We
had to return the car to the pleasant German company I’d used, shopping for rental companies in-the-raw, with no reservation to speak of, upon our arrival, in Paris. The compay: 'Sixt.' sounds like some word the New Zealanders pronounce different from the Australians. Lord knows how to assert it properly. It was a bit like being in a Harvard Business School case
study. Here is a German brand,
renting cars in the airport in Paris. What do they have that is different? First off they have cars that are
available. No one else does. They have purple and
red colors and purple and red outfits and though I notice, I do not care.
How is it a car rental company like Sixt is able to differentiate itself
against, Hertz, and Avis and Enterprise and all the other companies that also offer cars across Europe? Germany Uber Alles, in Germany perhaps, but this is CDG in Gual. Well, if nothing else, they were
friendly.
Returning then from the drop off at the Avignon train
station we rolled up to the cab queue.
A pleasant cabbie welcomed us in and humored me and my limping French.
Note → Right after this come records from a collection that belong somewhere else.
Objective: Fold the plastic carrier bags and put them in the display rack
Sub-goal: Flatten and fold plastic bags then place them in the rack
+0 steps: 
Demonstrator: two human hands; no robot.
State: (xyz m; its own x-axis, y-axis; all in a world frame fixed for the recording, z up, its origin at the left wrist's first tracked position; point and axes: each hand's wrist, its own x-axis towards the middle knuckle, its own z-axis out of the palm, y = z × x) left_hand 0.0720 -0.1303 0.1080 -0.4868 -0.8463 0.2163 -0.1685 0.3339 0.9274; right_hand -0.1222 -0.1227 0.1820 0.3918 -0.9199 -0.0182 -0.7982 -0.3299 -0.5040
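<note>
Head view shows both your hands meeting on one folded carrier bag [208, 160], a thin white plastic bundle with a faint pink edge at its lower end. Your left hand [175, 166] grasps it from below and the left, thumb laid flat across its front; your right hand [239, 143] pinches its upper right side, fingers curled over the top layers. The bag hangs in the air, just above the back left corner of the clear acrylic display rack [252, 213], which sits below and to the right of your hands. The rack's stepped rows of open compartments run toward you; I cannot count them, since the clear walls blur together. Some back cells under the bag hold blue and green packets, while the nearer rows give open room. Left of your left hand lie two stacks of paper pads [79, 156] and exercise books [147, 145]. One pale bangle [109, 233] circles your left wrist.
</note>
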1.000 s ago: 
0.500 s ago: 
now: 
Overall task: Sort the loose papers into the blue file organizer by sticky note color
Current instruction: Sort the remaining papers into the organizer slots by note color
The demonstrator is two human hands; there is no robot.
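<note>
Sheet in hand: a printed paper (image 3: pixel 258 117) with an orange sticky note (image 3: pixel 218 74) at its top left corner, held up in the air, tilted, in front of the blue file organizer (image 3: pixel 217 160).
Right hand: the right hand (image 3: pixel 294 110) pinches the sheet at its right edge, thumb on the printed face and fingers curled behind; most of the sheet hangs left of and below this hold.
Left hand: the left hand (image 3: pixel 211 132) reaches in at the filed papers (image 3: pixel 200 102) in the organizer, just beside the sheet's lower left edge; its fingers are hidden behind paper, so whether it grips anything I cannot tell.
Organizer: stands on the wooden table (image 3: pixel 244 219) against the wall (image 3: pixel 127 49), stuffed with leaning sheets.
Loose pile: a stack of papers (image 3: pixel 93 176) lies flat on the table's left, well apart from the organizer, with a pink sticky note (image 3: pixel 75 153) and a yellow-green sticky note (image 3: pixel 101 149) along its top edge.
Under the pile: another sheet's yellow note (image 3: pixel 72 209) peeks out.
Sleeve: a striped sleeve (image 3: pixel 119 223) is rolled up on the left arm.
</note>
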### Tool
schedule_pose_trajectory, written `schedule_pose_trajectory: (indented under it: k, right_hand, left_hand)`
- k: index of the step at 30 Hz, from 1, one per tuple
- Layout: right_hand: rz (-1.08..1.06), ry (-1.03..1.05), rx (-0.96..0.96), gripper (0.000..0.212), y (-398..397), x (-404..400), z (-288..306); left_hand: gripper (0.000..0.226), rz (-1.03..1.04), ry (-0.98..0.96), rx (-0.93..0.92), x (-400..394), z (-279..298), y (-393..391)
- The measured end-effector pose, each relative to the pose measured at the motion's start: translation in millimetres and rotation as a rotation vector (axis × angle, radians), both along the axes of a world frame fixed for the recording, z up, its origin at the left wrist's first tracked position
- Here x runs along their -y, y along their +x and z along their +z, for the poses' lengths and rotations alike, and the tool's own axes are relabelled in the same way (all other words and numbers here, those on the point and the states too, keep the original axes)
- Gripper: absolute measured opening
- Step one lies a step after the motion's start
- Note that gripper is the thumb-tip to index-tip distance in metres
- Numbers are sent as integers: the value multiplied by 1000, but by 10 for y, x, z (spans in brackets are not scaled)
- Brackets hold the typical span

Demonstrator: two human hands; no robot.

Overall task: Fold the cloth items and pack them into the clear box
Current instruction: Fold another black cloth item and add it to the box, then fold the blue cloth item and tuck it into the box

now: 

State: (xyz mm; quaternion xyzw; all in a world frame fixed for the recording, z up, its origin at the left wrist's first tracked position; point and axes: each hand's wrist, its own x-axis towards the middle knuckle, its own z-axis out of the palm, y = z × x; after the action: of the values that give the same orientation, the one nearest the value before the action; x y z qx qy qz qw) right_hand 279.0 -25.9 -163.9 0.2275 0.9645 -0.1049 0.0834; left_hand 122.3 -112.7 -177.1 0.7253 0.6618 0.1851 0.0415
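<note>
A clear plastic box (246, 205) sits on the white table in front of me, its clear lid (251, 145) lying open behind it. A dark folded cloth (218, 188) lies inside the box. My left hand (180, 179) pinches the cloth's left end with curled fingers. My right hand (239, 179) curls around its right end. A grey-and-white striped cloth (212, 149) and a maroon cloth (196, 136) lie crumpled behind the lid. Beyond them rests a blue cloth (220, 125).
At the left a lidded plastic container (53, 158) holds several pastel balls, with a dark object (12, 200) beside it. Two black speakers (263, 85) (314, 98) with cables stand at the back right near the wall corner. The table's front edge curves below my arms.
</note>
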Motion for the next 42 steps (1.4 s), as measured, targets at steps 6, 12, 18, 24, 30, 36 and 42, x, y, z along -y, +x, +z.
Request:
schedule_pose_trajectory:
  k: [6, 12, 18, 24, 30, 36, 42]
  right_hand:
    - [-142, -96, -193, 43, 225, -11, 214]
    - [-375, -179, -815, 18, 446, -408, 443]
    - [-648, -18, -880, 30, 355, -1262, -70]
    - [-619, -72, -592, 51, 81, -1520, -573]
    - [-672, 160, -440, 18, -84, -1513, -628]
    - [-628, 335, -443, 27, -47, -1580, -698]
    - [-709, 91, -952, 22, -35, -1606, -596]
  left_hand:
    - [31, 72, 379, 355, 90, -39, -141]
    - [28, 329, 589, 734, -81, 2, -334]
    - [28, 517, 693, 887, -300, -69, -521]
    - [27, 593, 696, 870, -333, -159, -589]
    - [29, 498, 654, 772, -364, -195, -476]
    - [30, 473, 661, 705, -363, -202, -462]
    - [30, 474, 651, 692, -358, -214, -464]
Just as we arrived a twenty-something
Chinese lass with a bipity-bopity hat and oversize sun glasses and an air of assertive confusion rolled up and
started asking the next cabby loud questions in broken English.
Everywhere there are Chinese tourists. And yes, it’s not hard to find some who
might be loud or sloppy, but in general it feels so wonderfully normal to begin to assume they will be hear and to assume I'll hear Mandarin ever more frequently, in the atmosphere. . China assumes its rightful place among
the traveling people of the world.
Later today, in a museum, I could not resist: the lady in a another floppy, sunshine hat
asked the ticket collector if there was a Chinese version of the recorded tour. “No. Only English” the gal behind the
counter replied. Uninvited I
offered: “未来的话肯定有。“
The gal, I soon learned, was from Shanghai, but her husband was from Qingdao.
Our cab driver home from the station was particularly patient. His sister had worked with Motorola in
Chicago. “Ahh, really? I also worked with them, but in
Peking.” We get into a healthy
discussion of what a remarkable trajectory China has had in the last twenty
years. “Yes. An incredible
change. Yes.” The view from the front seat of a cab
in Avignon is unfiltered adoration for China’s extraordinary trajectory. People had warned me that people
in the south would be polite and patient speaking French.